> **Work to complete**: The lines below, from the one holding "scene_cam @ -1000" through the one holding "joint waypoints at", are to be restated word for word, with all images left out.

┌──

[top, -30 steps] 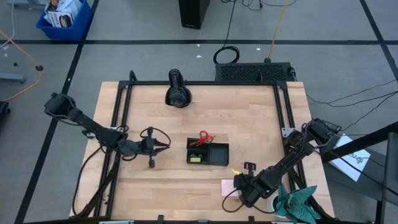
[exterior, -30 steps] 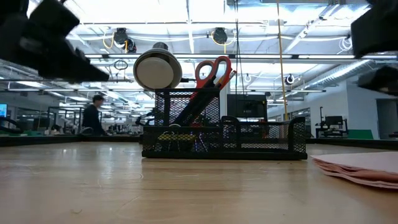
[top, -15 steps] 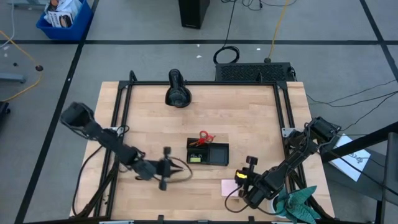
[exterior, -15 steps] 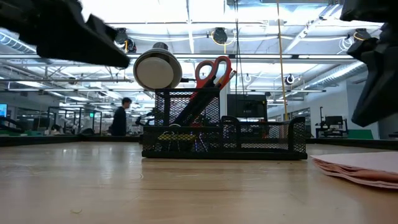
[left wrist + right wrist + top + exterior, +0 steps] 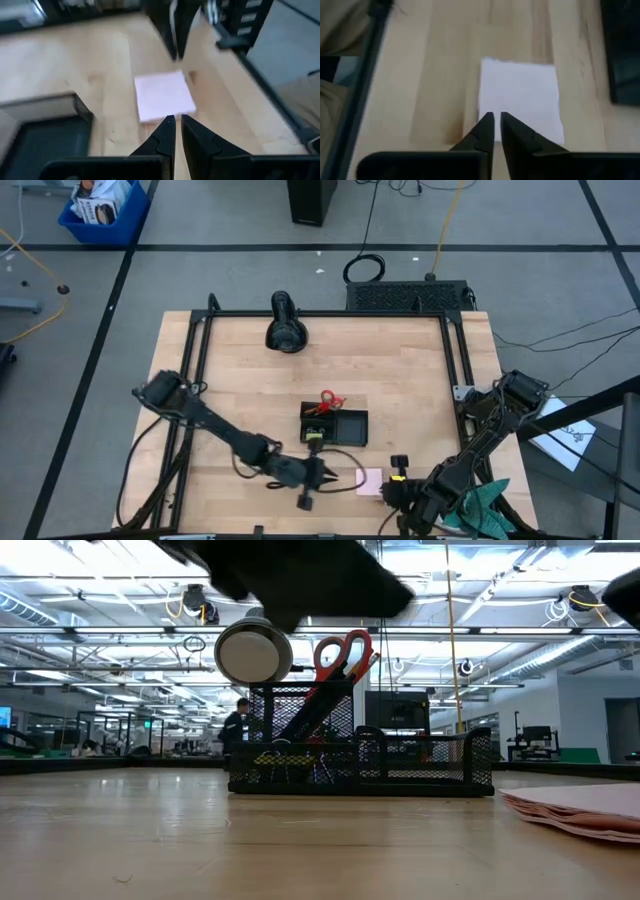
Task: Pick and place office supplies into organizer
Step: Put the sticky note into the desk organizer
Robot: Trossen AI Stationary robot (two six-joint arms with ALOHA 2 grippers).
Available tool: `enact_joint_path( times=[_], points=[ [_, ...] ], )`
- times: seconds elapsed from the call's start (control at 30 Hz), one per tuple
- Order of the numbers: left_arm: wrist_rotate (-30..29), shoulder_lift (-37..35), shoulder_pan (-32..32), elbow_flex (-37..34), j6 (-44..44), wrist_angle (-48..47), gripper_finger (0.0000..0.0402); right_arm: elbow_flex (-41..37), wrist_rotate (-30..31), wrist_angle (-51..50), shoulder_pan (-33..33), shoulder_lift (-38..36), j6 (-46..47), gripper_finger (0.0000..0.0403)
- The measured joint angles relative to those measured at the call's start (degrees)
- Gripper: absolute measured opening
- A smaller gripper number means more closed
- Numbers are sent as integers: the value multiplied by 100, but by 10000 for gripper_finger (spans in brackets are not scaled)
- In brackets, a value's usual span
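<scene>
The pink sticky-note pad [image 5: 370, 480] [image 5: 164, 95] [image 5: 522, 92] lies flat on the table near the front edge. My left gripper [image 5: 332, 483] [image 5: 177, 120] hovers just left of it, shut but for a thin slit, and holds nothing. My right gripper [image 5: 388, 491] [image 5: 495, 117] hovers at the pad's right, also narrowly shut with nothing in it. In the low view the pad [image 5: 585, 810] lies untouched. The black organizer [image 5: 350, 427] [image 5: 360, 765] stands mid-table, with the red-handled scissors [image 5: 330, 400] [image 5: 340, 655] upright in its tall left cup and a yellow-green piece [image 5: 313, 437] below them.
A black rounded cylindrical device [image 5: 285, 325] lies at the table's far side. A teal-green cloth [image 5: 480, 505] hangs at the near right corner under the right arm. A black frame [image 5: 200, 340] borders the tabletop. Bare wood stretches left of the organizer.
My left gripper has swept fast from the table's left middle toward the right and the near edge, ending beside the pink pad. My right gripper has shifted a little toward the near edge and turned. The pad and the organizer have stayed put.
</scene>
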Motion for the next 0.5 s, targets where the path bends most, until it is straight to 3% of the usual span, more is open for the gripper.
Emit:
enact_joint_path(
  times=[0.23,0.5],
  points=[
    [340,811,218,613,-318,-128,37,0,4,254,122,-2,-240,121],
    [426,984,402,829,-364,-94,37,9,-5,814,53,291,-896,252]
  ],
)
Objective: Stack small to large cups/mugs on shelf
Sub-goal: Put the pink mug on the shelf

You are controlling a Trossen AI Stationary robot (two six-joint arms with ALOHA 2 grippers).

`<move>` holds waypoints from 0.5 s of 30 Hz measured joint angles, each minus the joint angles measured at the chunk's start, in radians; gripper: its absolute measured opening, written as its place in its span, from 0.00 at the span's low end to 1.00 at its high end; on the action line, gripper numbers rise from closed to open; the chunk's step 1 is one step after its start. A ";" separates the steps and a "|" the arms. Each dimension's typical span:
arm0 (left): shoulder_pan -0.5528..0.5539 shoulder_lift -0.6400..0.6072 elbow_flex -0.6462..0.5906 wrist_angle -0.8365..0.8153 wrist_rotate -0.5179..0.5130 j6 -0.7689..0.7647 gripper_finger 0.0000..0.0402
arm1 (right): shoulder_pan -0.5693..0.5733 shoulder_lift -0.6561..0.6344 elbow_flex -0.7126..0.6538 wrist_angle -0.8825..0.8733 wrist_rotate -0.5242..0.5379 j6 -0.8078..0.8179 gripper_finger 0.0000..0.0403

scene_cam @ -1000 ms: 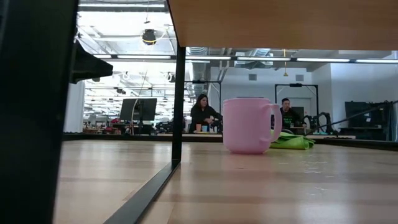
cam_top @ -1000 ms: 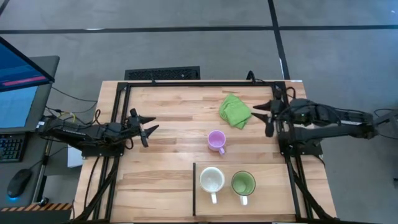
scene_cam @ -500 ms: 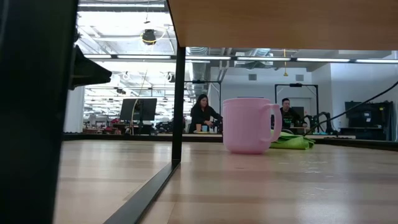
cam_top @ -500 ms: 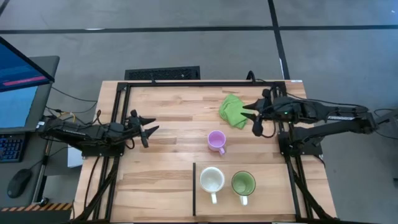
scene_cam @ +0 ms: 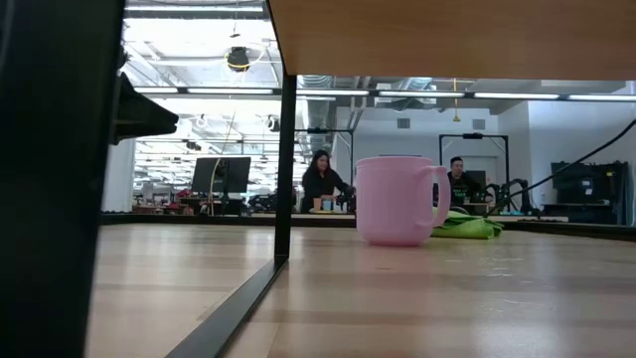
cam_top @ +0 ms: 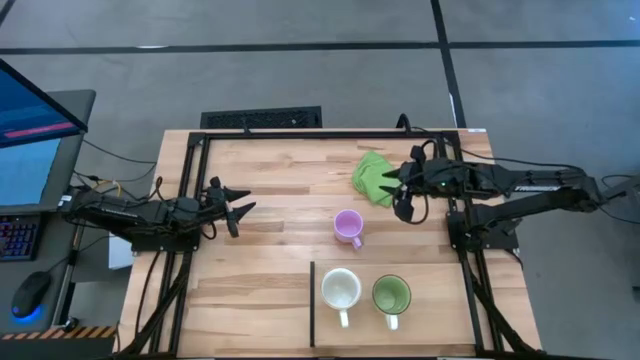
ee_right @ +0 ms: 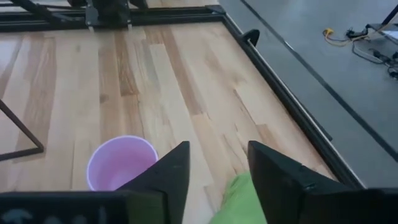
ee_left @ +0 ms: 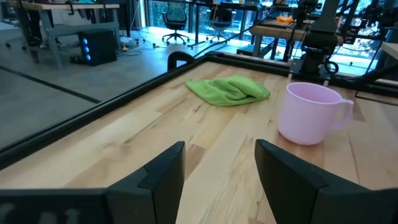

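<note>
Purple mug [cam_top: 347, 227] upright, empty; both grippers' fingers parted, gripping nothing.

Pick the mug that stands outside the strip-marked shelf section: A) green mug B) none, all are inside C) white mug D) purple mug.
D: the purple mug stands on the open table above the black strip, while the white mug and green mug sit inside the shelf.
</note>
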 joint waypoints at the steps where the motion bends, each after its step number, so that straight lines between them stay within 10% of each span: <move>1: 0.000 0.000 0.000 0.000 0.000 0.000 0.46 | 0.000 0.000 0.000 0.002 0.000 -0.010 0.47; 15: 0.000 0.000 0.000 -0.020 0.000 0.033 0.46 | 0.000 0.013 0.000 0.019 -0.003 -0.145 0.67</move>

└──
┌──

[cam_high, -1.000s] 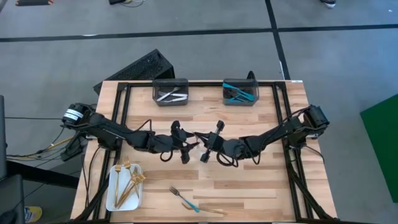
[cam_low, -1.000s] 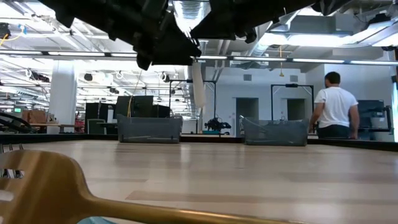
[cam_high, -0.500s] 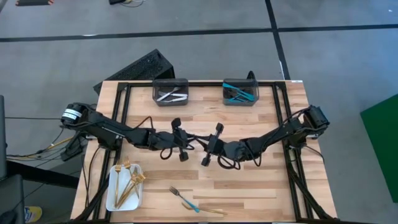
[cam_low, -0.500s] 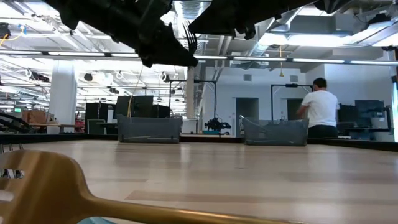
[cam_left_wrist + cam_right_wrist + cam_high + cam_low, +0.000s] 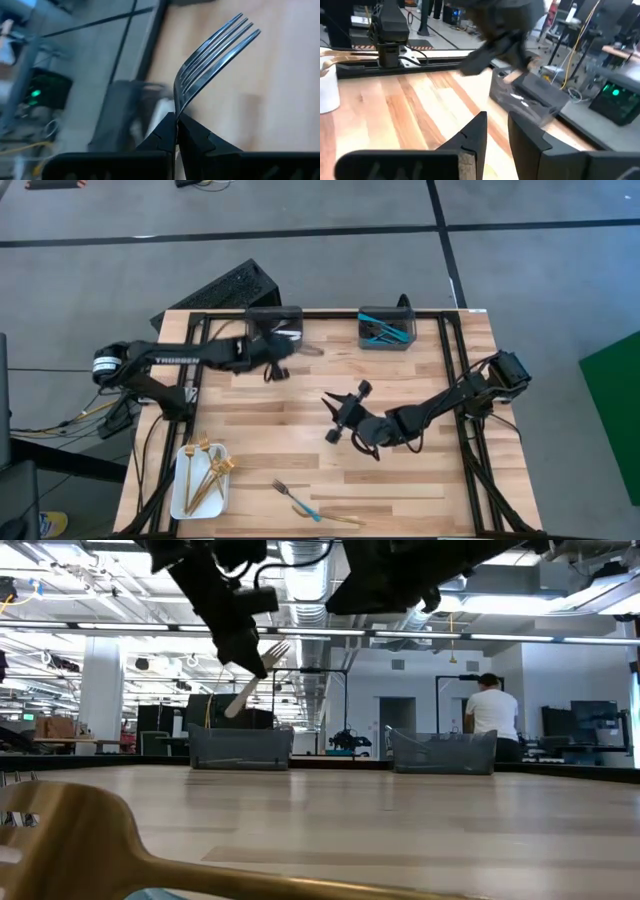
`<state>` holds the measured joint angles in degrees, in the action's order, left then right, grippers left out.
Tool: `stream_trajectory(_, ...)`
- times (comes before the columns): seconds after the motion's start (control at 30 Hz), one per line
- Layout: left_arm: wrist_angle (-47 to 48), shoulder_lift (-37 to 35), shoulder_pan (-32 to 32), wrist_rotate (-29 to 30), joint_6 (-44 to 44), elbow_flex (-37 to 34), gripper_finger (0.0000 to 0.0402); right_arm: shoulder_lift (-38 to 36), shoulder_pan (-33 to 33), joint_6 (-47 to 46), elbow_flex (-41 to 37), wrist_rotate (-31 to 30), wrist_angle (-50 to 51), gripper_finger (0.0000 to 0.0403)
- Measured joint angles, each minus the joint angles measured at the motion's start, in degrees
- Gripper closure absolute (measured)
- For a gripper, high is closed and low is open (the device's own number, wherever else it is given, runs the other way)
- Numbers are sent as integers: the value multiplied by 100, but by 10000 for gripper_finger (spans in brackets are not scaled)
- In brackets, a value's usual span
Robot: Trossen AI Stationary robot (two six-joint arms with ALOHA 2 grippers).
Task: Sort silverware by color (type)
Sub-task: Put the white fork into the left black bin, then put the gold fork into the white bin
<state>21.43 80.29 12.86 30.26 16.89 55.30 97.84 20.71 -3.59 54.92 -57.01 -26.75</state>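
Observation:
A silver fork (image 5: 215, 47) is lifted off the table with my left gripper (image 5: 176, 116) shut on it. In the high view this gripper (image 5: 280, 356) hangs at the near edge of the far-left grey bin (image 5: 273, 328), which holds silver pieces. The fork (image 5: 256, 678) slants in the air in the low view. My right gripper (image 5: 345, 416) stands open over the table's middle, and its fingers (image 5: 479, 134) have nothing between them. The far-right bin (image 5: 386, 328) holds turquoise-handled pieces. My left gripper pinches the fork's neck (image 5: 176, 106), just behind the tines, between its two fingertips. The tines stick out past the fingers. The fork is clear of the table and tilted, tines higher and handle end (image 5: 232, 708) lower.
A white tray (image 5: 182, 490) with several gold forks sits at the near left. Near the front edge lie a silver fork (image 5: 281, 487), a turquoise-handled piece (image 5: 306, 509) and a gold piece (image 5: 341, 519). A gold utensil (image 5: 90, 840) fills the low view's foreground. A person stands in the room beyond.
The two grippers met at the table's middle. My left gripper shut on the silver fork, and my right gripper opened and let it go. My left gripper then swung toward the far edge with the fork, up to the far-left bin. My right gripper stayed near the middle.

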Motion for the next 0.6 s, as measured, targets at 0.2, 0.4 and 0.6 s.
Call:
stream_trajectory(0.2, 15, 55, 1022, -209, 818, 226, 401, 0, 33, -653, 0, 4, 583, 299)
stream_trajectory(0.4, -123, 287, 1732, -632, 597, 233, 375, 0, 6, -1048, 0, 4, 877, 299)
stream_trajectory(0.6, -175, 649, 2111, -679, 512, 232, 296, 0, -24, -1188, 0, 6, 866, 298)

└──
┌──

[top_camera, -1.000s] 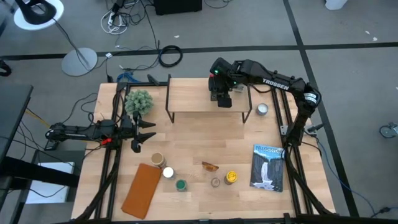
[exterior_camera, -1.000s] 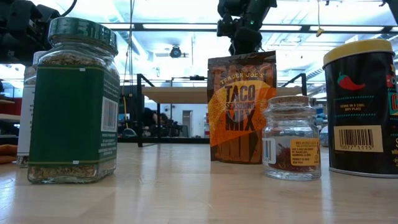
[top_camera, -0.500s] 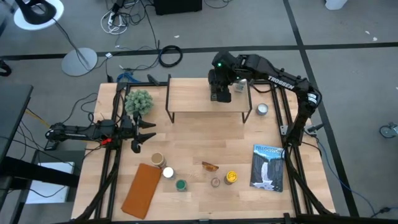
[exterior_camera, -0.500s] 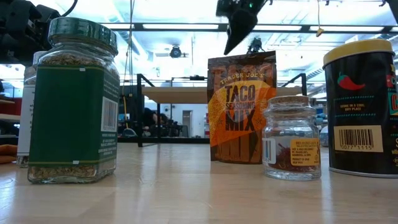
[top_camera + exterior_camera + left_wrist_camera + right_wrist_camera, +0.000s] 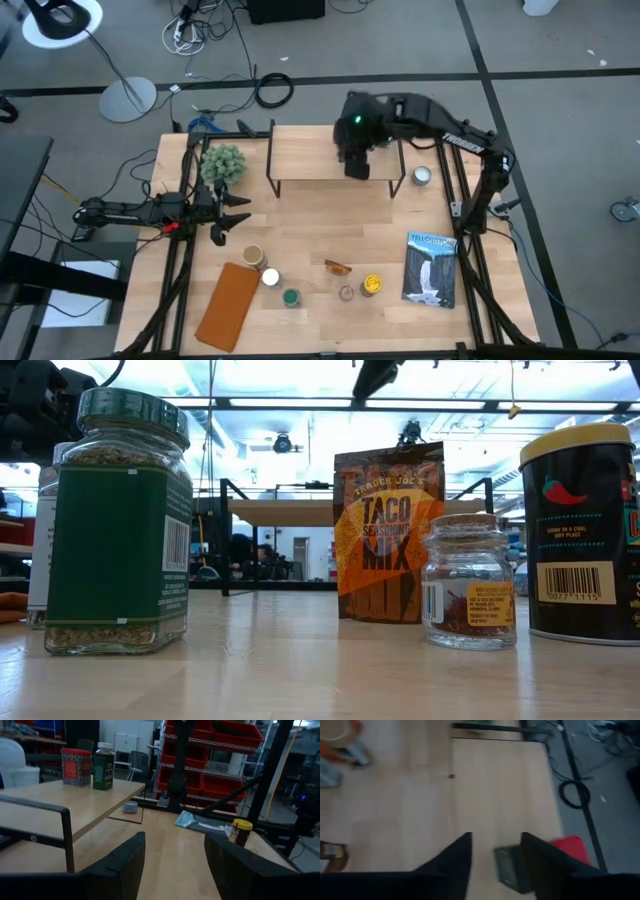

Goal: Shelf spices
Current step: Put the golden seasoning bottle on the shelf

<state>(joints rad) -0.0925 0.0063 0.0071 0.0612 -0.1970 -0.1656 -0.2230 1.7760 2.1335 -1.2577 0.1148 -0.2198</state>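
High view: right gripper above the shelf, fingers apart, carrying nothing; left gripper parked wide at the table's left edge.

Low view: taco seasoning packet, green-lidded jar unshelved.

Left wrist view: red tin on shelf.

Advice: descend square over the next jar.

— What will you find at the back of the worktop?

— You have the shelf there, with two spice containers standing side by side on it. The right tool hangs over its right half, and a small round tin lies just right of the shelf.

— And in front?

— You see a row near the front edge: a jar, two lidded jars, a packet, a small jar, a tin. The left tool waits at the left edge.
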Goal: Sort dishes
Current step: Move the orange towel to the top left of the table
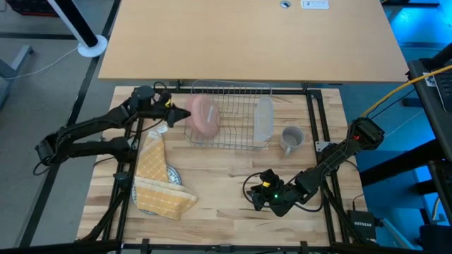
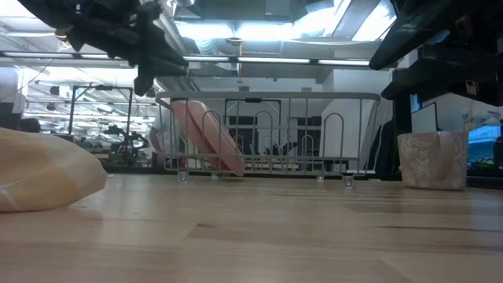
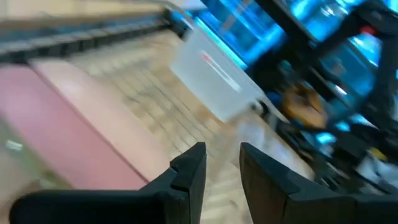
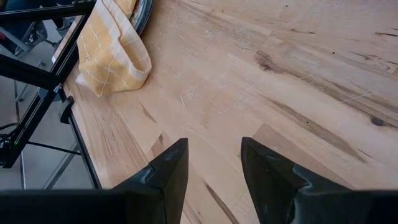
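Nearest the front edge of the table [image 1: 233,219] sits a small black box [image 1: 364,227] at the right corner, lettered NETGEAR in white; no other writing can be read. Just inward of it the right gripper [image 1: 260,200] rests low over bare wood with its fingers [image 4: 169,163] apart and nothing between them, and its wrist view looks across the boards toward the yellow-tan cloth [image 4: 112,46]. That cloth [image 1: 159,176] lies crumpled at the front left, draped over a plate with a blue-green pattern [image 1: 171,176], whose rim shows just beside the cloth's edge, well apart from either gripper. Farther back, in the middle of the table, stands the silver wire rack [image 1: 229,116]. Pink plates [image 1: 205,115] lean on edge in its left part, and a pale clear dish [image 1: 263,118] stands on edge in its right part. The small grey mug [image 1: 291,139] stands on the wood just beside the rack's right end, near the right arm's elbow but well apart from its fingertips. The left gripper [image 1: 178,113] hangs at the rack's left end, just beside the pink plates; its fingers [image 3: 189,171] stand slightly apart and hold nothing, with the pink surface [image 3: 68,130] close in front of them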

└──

> **Response to this exercise**:
scene_cam @ -1000 ms: 
cam_top @ -1000 ms: 
scene_cam @ -500 ms: 
cam_top @ -500 ms: 
scene_cam @ +0 ms: 
cam_top @ +0 ms: 
ee_right @ +0 ms: 
ee_left @ +0 ms: 

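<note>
Purple mug [cam_top: 347, 227] upright, empty; both grippers' fingers parted, gripping nothing.

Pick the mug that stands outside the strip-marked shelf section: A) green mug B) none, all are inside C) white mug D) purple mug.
D: the purple mug stands on the open table above the black strip, while the white mug and green mug sit inside the shelf.
</note>
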 joint waypoints at the steps where the motion bends, each after its step number, so that straight lines between them stay within 10% of each span: <move>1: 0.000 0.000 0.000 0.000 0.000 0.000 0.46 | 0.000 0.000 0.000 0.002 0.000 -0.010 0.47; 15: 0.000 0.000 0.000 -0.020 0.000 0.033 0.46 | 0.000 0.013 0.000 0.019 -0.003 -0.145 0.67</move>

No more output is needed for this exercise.